*Instructions to follow*:
A verbatim copy is needed of the lines below from the one containing "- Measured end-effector" up to and including the one containing "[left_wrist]", excluding pictures.

Data excerpts
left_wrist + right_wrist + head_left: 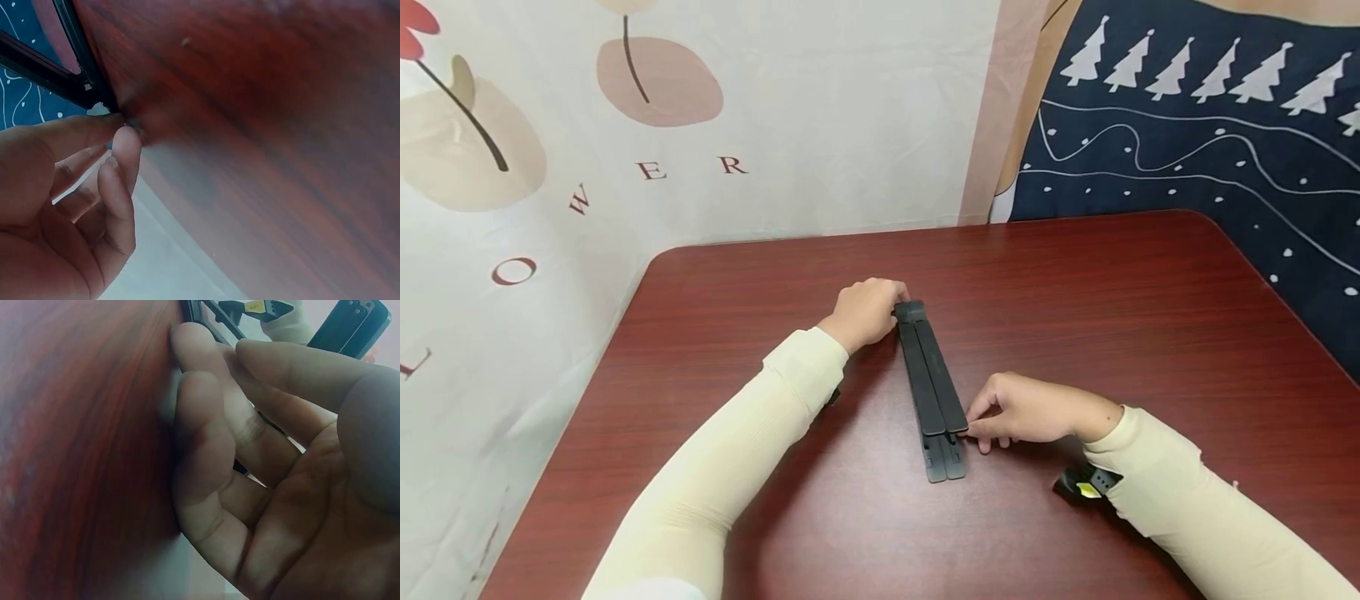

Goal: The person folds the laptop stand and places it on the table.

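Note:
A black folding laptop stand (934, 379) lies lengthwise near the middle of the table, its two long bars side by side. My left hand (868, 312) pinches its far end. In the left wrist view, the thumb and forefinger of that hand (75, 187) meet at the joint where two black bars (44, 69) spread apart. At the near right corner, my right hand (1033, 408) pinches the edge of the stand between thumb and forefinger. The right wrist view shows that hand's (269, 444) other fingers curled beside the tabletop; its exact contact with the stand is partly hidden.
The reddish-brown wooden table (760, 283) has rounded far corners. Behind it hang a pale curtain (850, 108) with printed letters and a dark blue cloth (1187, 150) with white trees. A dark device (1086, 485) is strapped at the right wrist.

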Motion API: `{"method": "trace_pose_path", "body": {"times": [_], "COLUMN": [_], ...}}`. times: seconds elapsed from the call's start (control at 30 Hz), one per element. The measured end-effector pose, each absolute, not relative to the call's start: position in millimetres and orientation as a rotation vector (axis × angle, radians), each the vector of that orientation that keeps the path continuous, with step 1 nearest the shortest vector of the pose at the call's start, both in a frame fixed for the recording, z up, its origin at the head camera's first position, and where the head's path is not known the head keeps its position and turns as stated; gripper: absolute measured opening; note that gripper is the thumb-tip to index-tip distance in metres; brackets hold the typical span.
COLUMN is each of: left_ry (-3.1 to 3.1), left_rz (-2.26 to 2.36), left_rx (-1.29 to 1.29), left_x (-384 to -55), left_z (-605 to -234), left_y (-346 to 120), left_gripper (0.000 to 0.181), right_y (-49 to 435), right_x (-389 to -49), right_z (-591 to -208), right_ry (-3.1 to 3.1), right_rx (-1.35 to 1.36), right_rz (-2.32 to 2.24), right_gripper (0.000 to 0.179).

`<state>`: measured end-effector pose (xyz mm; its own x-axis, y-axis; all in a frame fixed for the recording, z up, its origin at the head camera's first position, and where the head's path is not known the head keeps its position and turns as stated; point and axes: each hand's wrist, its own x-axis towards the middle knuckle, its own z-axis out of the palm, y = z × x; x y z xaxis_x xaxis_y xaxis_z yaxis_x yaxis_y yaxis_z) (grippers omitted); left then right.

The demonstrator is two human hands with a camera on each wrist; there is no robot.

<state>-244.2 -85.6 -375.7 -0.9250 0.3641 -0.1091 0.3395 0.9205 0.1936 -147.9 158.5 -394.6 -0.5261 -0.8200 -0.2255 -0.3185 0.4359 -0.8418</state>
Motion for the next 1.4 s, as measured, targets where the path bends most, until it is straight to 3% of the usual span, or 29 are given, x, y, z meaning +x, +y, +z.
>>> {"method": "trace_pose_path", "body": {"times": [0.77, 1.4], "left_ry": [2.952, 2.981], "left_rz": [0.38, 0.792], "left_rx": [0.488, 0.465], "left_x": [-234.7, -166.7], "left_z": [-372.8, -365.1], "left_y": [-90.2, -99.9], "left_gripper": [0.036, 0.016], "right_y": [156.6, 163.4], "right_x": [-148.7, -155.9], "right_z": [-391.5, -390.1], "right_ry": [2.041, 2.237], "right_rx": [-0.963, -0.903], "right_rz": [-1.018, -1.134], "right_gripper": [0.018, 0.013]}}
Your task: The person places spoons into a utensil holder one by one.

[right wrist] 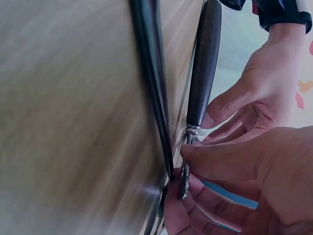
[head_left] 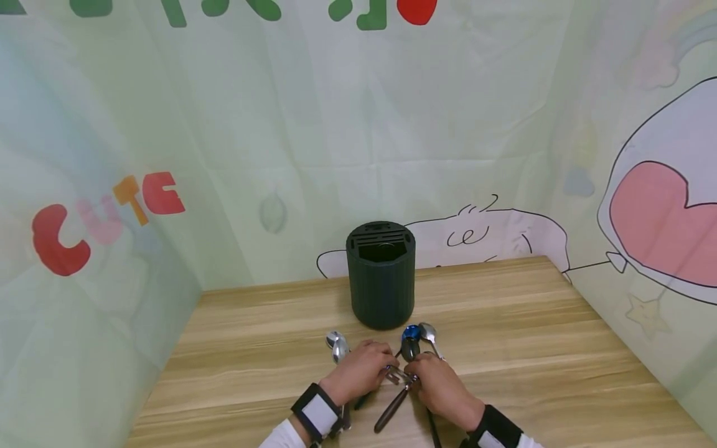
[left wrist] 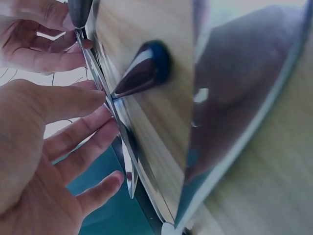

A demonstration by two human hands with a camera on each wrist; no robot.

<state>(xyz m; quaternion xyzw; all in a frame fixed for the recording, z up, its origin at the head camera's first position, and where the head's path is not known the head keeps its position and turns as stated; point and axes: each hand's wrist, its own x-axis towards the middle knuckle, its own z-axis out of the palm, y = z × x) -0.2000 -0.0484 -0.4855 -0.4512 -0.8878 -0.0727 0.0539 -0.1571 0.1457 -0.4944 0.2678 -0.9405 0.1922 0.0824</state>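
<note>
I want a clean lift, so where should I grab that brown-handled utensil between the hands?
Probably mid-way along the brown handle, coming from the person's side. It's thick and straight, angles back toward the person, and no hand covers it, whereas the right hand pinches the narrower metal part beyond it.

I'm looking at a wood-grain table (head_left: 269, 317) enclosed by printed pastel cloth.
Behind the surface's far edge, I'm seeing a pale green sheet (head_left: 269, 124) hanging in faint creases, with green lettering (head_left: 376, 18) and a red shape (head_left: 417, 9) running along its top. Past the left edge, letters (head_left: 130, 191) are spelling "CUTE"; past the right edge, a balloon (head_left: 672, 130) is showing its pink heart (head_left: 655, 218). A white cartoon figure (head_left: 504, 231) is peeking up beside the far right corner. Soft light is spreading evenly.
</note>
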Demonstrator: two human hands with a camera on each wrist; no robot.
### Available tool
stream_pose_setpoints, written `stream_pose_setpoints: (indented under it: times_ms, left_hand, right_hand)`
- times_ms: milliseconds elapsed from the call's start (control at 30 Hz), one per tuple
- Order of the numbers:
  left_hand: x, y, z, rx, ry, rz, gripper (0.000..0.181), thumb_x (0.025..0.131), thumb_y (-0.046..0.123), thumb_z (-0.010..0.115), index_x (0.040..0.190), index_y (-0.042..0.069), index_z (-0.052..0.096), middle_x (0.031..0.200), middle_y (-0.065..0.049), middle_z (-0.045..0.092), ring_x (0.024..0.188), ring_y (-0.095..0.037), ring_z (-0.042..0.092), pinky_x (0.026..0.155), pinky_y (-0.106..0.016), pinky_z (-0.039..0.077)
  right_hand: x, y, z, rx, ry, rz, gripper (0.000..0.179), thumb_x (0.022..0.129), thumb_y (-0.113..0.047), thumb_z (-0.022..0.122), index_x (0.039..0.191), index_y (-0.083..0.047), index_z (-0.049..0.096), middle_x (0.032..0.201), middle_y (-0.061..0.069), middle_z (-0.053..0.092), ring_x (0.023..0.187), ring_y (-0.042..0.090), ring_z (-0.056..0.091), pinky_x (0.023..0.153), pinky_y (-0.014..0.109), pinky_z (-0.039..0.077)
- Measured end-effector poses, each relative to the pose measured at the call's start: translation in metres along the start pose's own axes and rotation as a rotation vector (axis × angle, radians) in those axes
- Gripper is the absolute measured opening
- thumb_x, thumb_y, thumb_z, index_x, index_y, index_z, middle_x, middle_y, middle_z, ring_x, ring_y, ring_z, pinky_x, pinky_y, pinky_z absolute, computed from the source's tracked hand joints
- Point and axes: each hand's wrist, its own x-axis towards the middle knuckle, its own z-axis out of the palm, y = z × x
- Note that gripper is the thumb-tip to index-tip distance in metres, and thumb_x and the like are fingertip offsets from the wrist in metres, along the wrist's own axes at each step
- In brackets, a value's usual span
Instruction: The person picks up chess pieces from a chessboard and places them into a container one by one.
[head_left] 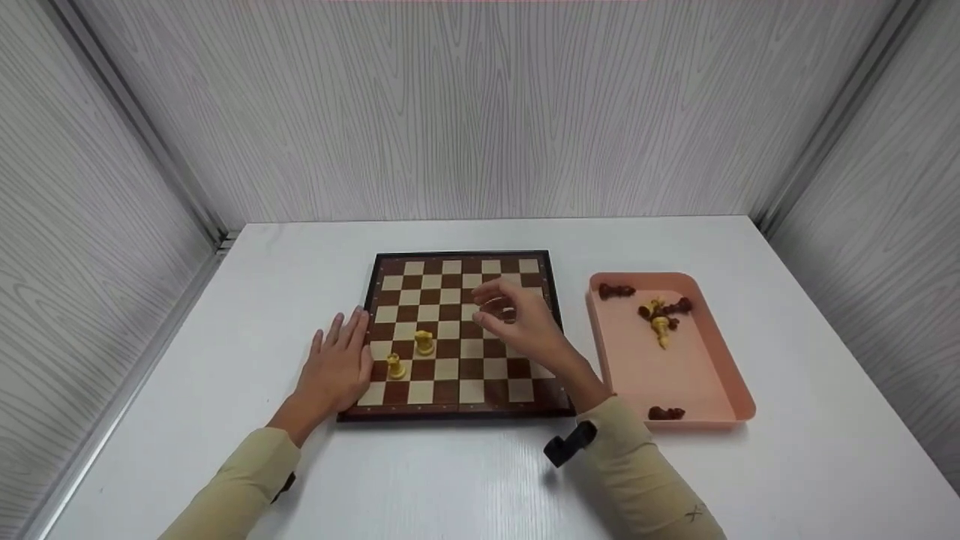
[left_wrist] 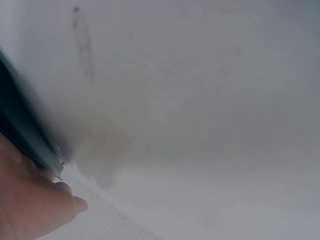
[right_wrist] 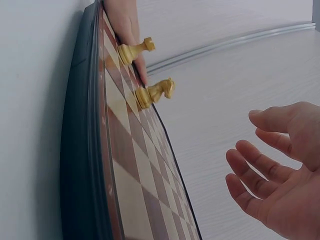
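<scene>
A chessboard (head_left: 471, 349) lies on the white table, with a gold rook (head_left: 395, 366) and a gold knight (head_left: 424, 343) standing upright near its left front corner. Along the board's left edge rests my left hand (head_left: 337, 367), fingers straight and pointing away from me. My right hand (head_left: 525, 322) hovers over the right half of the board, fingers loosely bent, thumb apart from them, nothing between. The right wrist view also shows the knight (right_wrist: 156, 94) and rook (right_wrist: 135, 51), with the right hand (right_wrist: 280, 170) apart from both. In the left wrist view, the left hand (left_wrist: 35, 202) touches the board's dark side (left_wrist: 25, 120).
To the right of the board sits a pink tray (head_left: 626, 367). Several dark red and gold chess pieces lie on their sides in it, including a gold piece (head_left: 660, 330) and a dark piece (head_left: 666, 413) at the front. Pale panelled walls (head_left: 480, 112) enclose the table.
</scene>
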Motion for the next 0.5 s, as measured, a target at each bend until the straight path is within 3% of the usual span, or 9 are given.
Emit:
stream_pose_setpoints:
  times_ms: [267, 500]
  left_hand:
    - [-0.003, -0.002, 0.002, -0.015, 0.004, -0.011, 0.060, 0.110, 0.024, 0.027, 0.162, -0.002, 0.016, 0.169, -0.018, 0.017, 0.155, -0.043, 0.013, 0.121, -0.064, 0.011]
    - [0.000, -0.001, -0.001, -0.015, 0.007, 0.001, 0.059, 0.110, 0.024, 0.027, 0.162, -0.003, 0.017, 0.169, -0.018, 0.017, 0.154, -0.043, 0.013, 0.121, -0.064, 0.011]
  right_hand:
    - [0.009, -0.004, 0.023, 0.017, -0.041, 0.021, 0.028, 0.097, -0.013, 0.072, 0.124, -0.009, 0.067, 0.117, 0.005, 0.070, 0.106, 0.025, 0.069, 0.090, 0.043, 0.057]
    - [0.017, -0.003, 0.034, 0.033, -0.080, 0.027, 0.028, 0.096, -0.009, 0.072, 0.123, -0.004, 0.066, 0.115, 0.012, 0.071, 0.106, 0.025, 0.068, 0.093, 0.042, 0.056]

*Exercise result*:
- Measured end-effector poses, each relative to the pose measured at the call's start: translation in metres along the start pose's own axes and rotation as a rotation vector (axis × angle, radians) in those axes
- Gripper is the absolute measured opening
- thumb_x, thumb_y, thumb_z, index_x, index_y, index_z, middle_x, middle_y, middle_z, ring_x, ring_y, ring_z, pinky_x, pinky_y, pinky_z absolute, computed from the source's tracked hand joints
- Point and axes: each hand's wrist, its own x-axis towards the middle knuckle, its own z-axis out of the palm, y = z × x
- Note that gripper is the thumb-tip to index-tip distance in metres, and thumb_x and the like are fingertip offsets from the wrist in metres, along the wrist's own axes at each step
- In brackets, a value's usual span
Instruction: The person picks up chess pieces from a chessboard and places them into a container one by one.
[head_left] 
[left_wrist] 

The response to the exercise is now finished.